16. Propeller One-Way Night Coach

Cannes Premiere

Director: John Travolta
Country: USA

Propeller One-Way Night Coach, one of the 20 movies to watch at the 2026 Cannes Film Festival, this year, according to Loud and Clear Reviews
2026 Cannes Film Festival: 20 Movies to Watch This Year – Propeller One-Way Night Coach (Apple TV)

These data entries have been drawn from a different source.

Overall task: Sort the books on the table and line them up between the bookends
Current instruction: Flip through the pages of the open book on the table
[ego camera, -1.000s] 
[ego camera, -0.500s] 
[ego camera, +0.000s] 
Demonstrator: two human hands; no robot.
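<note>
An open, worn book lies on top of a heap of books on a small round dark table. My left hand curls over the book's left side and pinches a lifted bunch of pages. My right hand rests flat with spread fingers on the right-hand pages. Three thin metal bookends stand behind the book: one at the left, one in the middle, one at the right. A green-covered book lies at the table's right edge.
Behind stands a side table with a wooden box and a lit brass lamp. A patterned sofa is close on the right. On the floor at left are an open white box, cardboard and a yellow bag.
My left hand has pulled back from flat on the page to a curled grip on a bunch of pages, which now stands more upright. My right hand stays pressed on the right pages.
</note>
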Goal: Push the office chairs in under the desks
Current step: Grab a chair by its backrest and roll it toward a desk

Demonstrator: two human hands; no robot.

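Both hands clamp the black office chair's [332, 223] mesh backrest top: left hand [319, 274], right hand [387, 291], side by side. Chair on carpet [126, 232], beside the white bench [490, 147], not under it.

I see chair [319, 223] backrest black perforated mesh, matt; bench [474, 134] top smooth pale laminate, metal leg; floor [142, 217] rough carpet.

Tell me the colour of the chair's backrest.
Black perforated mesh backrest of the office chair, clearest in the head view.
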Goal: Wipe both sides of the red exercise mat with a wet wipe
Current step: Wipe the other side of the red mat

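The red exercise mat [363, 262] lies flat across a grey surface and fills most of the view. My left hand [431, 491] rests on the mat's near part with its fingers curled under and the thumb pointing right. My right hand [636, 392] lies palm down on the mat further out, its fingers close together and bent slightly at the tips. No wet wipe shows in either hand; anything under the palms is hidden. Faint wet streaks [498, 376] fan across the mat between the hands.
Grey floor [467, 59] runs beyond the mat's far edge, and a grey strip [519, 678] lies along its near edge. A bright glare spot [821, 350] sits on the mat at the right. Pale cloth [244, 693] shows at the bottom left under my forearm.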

The movie with the most interesting title at the 2026 Cannes Film Festival comes from writer-director John Travolta, who adapts his 1997 children’s book of the same name for his directorial debut. Propeller One-Way Night Coach revolves around a young aviation enthusiast named Jeff (Clark Shotwell) and his mother (Kelly Eviston-Quinnett), who are on the titular one-way trip to start a new life in Hollywood. The film is a coming-of-age story that focuses on the journey rather than the destination. Seeing John Travolta return to the same festival that awarded Pulp Fiction the Palme d’Or back in 1994 has us excited, but we’re also anticipating a very promising film. (S.S.)


17. The Station (Al Mahattah)

Critics’ Week (Semaine de la Critique)

Director: Sara Ishaq
Countries: Yemen/Netherlands/France/Jordan/Germany/Norway

The Station, one of the 20 movies to watch at the 2026 Cannes Film Festival, this year, according to Loud and Clear Reviews
2026 Cannes Film Festival: 20 Movies to Watch This Year – The Station (The Imaginarium Films)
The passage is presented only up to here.